Ardından bana bakmadan pijamanın üstünü alıp kollarımdan geçirdi. Düğmelerini tek tek iliklediğinde kafamın düşmemesi için kendimi zorladım. Ayakkabılarımı çıkarıp eşofmanımı sıyırdı. Şortu bile onun sayesinde giymiştim. Yorgun olduğumu anlıyordu, her haliyle.

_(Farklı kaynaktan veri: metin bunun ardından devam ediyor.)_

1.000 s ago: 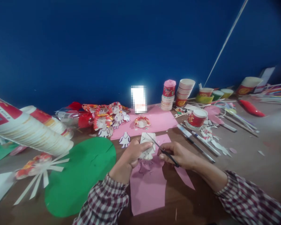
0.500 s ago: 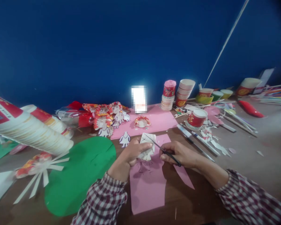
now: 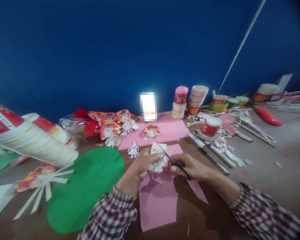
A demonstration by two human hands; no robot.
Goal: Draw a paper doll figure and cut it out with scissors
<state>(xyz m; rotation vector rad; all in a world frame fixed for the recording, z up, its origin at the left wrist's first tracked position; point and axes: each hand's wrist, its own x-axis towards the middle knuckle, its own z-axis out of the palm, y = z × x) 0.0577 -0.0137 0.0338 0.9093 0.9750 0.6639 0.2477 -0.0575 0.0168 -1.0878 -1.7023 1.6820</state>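
Note:
My left hand (image 3: 142, 163) is closed, pinching a small white paper cut-out (image 3: 158, 156) with drawn lines just above a pink paper sheet (image 3: 157, 203). My right hand (image 3: 190, 166) is closed round small black scissors (image 3: 173, 161), whose blades reach up and left into the white paper's right edge. Both hands hover low over the brown table, close together. Dark pen marks show on the pink sheet below the cut-out.
A green paper disc (image 3: 86, 188) lies left of my hands, with stacked paper cups (image 3: 30, 140) beyond it. Finished paper dolls (image 3: 115, 126), a larger pink sheet (image 3: 170, 128), cup stacks (image 3: 190, 100), a red cup (image 3: 210, 126), pens (image 3: 210, 151) and paper scraps lie behind and right.
My right hand with the scissors has edged slightly left, closer to the white paper. My left hand holds the cut-out in nearly the same place.

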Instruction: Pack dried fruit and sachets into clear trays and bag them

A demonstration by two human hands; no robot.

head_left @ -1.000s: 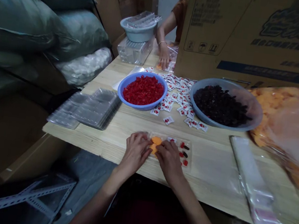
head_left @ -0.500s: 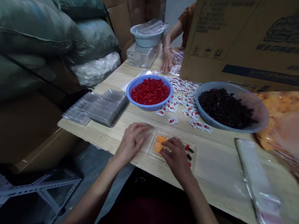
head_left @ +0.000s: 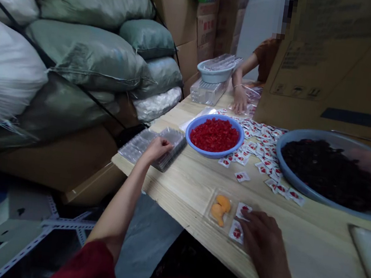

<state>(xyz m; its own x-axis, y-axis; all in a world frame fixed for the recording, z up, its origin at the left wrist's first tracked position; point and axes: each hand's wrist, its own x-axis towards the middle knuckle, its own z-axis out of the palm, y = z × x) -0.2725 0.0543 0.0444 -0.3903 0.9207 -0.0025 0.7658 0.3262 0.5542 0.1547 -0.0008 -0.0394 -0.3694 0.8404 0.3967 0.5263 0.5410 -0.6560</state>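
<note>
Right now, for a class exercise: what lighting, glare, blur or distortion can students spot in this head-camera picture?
In the head view, the light is dim; wide-angle distortion makes the front edge of the wooden table run steeply aslant; glare shows on the stacked clear plastic trays; a pixelated mosaic patch blurs the top of the picture above the co-worker's orange sleeve.

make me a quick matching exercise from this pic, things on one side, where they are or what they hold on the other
1. left hand
2. right hand
3. blue bowl
4. grey bowl

a. holds dark pieces
b. on the stack of clear trays
c. holds red pieces
d. beside the small clear tray

Pairs: 1-b, 2-d, 3-c, 4-a
</note>
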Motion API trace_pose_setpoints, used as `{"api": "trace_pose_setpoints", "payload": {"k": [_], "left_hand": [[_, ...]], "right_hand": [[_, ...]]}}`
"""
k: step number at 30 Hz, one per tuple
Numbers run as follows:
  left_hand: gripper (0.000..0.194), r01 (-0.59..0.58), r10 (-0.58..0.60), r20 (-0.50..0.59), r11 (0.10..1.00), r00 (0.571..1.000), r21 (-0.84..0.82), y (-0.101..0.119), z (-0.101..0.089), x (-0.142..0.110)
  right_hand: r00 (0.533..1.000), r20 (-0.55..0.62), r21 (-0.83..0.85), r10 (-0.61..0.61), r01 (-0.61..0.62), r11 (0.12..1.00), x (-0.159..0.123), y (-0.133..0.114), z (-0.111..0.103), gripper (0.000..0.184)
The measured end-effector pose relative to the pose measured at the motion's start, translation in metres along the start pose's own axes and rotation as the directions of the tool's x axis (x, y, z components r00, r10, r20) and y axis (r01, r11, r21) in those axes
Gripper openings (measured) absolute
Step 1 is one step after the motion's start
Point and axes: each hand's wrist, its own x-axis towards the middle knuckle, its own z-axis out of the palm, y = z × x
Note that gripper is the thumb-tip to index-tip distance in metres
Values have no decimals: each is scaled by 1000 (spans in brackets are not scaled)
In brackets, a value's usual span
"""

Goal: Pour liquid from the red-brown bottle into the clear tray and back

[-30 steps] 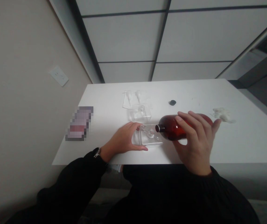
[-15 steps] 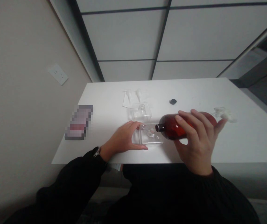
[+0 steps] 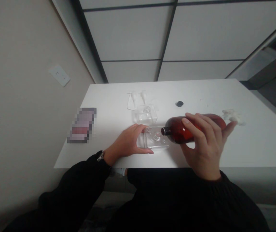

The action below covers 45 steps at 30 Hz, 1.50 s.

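Note:
My left hand [image 3: 130, 140] grips a clear square bottle [image 3: 150, 141] near the table's front edge, thumb on the near side and fingers on the far side. The bottle's round open neck shows at its top. My right hand [image 3: 207, 145] is wrapped round a dark red-brown bottle [image 3: 180, 129], which is tipped over with its uncapped black-looking neck pointing left, close to the clear bottle's opening. No stream of liquid can be made out. Just behind stands a second clear square bottle [image 3: 147, 114], also with an open round neck.
Two white pump tops [image 3: 138, 96] lie at the back of the white table [image 3: 104, 129]. A black cap [image 3: 179, 103] sits farther right, and crumpled white tissue [image 3: 232, 116] lies beyond the right hand. A pixelated flat object [image 3: 82, 125] is at the left.
The view has shifted very slightly. Both hands and the two bottles they hold keep nearly the same places, with the brown bottle still tipped.

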Motion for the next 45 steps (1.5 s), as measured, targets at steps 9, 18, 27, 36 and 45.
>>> {"api": "trace_pose_setpoints", "payload": {"k": [9,18,27,36,45], "left_hand": [[76,-8,8,-7,1000,1000,5,0,1,0],[76,-24,24,-15,1000,1000,3,-2,3,-1],[75,-18,18,-21,1000,1000,-18,-2,2,0],[75,-18,17,-25,1000,1000,-11,-3,3,-1],[75,-12,12,-26,1000,1000,-13,-2,1,0]], "right_hand": [[1000,-2,9,10,-10,1000,-1,1,1,80],[1000,-28,-5,-5,5,1000,-1,2,2,77],[999,-44,-12,-18,17,1000,1,1,1,73],[999,-47,-10,-2,1,1000,1,0,0,75],[998,-64,-3,7,-7,1000,2,-1,1,78]]}}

Benimle ilgilenmeyi bırakıp üstündeki gömleği çıkardı. Pantolonunu da çıkarıp sadece eşofman giydiğinde bu hali hoşuma gitmedi değildi. ''Gel bakalım,'' dedi beni kucağına alırken ''benim küçük bebeğim.''

Yatağın ortasına yatırdığında kaymama gerek kalmamıştı. Yanıma uzanıp göğsüne yatırdığında kolumu ona sardım. Saçlarımı okşuyordu. Kafamı ona çevirdiğimde çenemi göğsüne koydum. Hemen kafasını eğdi. ''Sana bugünkü fotoğraflarımı gösterdim mi?'' Kafasını iki yana salladı. ''Herkese gösterdin, bana yok tabi.''

''Ya sana ölürüm.'' Dedim yerimde yükselirken. ''Benim için sadece sen varsın, herkes değil.'' Eli belime ulaştığında yanağına koydum ben de. Dudaklarına uzanıp öptüm. Geri çekildiğimde gözlerine baktım. ''Ben seni seviyorum.'' Gülümsemesi dünyama ışık yaktı. Bir diğer elini çeneme koyduğunda uzunca dudağımı öptü. ''Sana bayılıyorum.''

Gülümsediğimde çekmecenin üstünde gördüğüm telefonlarımıza uzandım. Kendiminkini aldığımda ekranı açtığımda beni durdurdu. ''Dur bakayım.'' Parmaklarımı telefondan çektiğimde ekrandaki resme baktığını anladım. Biz vardık. ''Sen bunu nereden buldun?'' Buğra ile sarhoş olduğumuz gece ona bakarken Buğra çekmişti. Bir eli yanağımdayken benim bir elim onun göğsündeydi. Ona yaslıydım. Ona bakıyordum. O da bana bakıyordu. ''Buğra atmış. Ben de kullanmak istedim.''

''Sana ölünür be kızım.'' Dedi iç çeker gibi.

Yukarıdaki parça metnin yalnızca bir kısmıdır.